Fitness payoffs in a sequential or threat model of resource competition. In this model, player 2 makes a first move by claiming share p₂ of the resource. Player 1 observes player 2's behaviour and can respond by inflicting a punishment (for example, killing her offspring) if the claim exceeds a threshold level p_crit. The punishment costs player 1 u fitness units to carry out, and for simplicity is assumed to reduce player 2's fitness to zero when triggered. Bold lines represent stable outcomes where the threat of punishment is not exercised; thin lines represent the fitness consequences for both players when the threat is triggered. Dotted lines and dashed lines represent underlying fitness functions (dotted lines: the case where the resource is continuously divisible; dashed lines: the case where the resource is discretely divisible).

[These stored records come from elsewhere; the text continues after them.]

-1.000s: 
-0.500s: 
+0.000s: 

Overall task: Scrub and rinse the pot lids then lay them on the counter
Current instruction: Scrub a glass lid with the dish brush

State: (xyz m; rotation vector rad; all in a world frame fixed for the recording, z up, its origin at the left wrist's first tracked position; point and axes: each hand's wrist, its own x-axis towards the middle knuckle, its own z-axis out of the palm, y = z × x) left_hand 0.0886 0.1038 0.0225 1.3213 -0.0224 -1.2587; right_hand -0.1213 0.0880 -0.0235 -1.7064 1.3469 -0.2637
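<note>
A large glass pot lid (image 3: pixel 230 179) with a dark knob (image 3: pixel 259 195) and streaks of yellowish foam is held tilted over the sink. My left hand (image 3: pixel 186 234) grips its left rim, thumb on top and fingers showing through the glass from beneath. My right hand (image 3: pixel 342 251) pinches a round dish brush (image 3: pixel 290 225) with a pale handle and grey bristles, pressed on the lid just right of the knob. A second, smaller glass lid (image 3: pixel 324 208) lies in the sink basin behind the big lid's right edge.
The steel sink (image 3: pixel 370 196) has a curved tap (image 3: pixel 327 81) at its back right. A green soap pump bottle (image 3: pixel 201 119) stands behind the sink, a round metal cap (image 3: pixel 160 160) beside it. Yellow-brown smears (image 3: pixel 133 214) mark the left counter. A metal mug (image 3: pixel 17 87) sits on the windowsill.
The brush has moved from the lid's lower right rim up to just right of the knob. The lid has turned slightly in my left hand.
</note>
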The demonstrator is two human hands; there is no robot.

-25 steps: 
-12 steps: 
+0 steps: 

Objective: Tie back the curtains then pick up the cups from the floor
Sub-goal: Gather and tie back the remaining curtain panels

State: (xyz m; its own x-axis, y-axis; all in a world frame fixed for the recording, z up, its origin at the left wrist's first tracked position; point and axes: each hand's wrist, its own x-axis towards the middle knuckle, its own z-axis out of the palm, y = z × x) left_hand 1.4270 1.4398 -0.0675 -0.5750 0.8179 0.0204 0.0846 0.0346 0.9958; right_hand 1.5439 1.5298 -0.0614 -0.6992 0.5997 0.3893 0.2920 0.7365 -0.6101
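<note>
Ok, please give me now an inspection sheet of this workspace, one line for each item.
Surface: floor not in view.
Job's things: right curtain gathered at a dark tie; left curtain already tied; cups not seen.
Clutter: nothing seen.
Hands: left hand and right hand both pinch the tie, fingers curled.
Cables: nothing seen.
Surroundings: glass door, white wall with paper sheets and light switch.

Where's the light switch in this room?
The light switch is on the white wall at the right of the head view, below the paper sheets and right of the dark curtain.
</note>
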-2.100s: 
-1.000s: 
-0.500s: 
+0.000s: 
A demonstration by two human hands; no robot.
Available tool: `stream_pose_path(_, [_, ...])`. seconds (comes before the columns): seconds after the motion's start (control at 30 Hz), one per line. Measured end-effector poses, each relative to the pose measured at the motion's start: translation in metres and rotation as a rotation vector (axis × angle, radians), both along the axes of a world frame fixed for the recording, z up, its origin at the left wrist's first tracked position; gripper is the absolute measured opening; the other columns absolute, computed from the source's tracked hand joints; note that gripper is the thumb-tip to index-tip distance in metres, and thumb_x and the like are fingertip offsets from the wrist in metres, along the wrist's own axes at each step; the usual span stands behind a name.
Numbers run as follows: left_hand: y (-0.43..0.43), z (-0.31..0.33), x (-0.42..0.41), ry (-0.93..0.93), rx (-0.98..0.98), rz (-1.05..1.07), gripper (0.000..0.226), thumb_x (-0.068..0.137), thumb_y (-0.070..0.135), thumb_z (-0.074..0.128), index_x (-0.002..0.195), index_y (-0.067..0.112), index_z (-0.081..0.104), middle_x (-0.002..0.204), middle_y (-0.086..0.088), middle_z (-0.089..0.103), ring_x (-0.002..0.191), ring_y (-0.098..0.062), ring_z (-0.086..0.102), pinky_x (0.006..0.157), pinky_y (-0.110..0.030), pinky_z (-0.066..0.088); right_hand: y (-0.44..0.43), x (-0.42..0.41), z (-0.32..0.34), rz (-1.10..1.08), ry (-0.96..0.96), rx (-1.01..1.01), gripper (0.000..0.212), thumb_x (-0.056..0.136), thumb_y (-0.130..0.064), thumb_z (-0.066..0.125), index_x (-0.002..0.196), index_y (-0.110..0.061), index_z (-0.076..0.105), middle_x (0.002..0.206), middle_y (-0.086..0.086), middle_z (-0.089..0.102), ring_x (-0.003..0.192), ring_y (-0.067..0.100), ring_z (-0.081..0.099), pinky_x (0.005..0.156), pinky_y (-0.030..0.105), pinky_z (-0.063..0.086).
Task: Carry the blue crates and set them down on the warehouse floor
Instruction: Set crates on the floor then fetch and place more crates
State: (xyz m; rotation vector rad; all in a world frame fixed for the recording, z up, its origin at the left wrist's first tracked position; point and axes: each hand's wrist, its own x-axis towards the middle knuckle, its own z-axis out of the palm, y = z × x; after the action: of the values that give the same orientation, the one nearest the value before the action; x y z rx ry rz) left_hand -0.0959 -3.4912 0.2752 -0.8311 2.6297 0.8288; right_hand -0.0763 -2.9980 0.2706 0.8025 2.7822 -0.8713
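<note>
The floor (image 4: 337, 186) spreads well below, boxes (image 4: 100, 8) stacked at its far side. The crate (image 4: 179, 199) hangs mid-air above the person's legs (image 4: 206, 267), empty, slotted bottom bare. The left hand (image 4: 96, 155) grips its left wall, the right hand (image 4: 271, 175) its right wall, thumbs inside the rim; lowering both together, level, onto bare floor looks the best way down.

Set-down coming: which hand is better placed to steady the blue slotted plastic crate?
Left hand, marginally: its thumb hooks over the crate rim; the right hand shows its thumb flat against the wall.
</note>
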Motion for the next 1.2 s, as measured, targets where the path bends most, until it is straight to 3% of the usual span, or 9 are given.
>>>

If player 2 knows (or believes) with certainty the location of p_crit, her best strategy is to claim up to this threshold and no more. The threat of punishment by player 1 in the second step forces player 2 to exercise restraint in the first step. (a) The case where the resource is infinitely divisible and hence the fitness functions are smooth curves. (b) The case where player 2's claims come in discrete chunks or packages (such as individual offspring). Specifically, in (b) player 2 can only make claims of one-third of the resource at a time, resulting in a stepped fitness function for both players. In this situation, player 2's minimum claim is one-third, which exceeds the threat threshold p_crit, so player 1's threat is sufficient to enforce a monopoly on the resource. In general, the more ‘bulky’ the discrete packages of resource, the more player 2 should err on the side of caution, and the further below p_crit we can expect the resolved division of resource to lie.